# Instructions for the task
Given the entries that follow, write out exactly the lines starting at the one containing "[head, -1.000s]" and ending at the one containing "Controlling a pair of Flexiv", both ends included, and only those.

# Material for this exercise
------------------------------

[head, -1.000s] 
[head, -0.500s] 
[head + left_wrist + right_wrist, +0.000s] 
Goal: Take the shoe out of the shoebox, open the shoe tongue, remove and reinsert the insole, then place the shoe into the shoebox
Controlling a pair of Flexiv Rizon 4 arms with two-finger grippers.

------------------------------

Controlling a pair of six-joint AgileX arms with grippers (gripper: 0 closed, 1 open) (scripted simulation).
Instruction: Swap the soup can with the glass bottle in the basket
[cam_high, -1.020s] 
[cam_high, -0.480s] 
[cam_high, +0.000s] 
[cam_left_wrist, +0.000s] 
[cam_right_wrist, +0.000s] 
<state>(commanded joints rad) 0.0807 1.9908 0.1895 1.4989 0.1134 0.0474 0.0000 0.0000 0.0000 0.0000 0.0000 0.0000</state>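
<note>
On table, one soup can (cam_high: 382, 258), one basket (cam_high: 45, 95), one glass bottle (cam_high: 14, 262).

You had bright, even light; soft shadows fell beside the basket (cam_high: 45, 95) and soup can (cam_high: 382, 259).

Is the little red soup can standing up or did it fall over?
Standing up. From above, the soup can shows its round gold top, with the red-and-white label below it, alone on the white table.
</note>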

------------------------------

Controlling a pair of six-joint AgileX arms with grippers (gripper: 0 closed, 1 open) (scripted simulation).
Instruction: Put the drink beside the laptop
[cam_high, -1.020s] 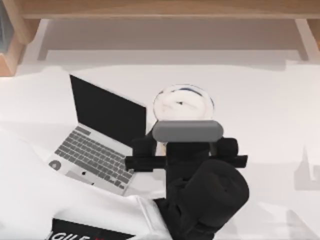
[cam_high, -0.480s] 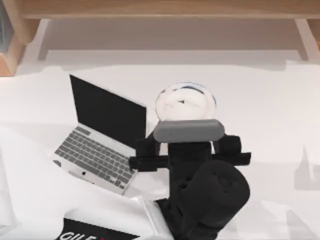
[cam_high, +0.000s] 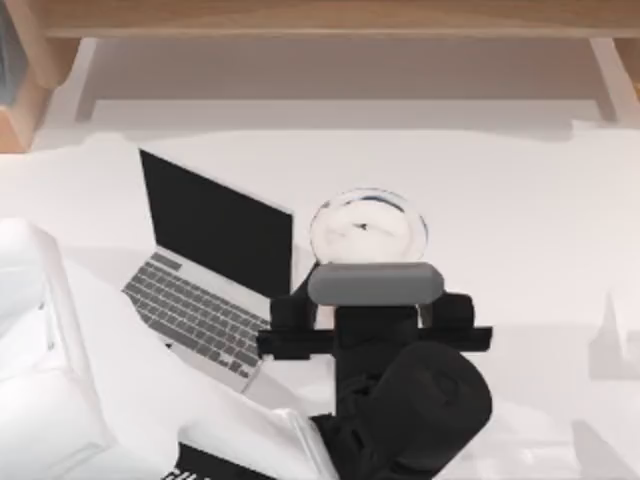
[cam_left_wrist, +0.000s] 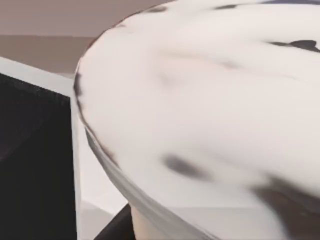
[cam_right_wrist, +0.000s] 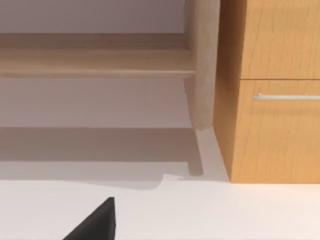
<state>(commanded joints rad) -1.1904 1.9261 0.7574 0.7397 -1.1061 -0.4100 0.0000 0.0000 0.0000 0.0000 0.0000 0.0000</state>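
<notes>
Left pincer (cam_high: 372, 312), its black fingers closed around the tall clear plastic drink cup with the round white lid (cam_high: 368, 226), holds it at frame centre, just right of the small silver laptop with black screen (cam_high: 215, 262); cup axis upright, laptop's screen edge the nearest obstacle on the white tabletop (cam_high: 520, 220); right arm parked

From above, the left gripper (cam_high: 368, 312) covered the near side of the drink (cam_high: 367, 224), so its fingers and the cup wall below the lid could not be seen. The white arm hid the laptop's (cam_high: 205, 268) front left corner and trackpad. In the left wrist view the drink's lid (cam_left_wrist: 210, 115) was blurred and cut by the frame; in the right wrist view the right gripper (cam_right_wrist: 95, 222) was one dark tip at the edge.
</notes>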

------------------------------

# Response below
[head, -1.000s] 
[head, -0.500s] 
[head + left_wrist + right_wrist, +0.000s] 
Goal: Take the shoe out of the shoebox, open the shoe tongue, remove and reinsert the insole, then place the shoe into the shoebox
Controlling a pair of Flexiv Rizon 4 arms with two-finger grippers.

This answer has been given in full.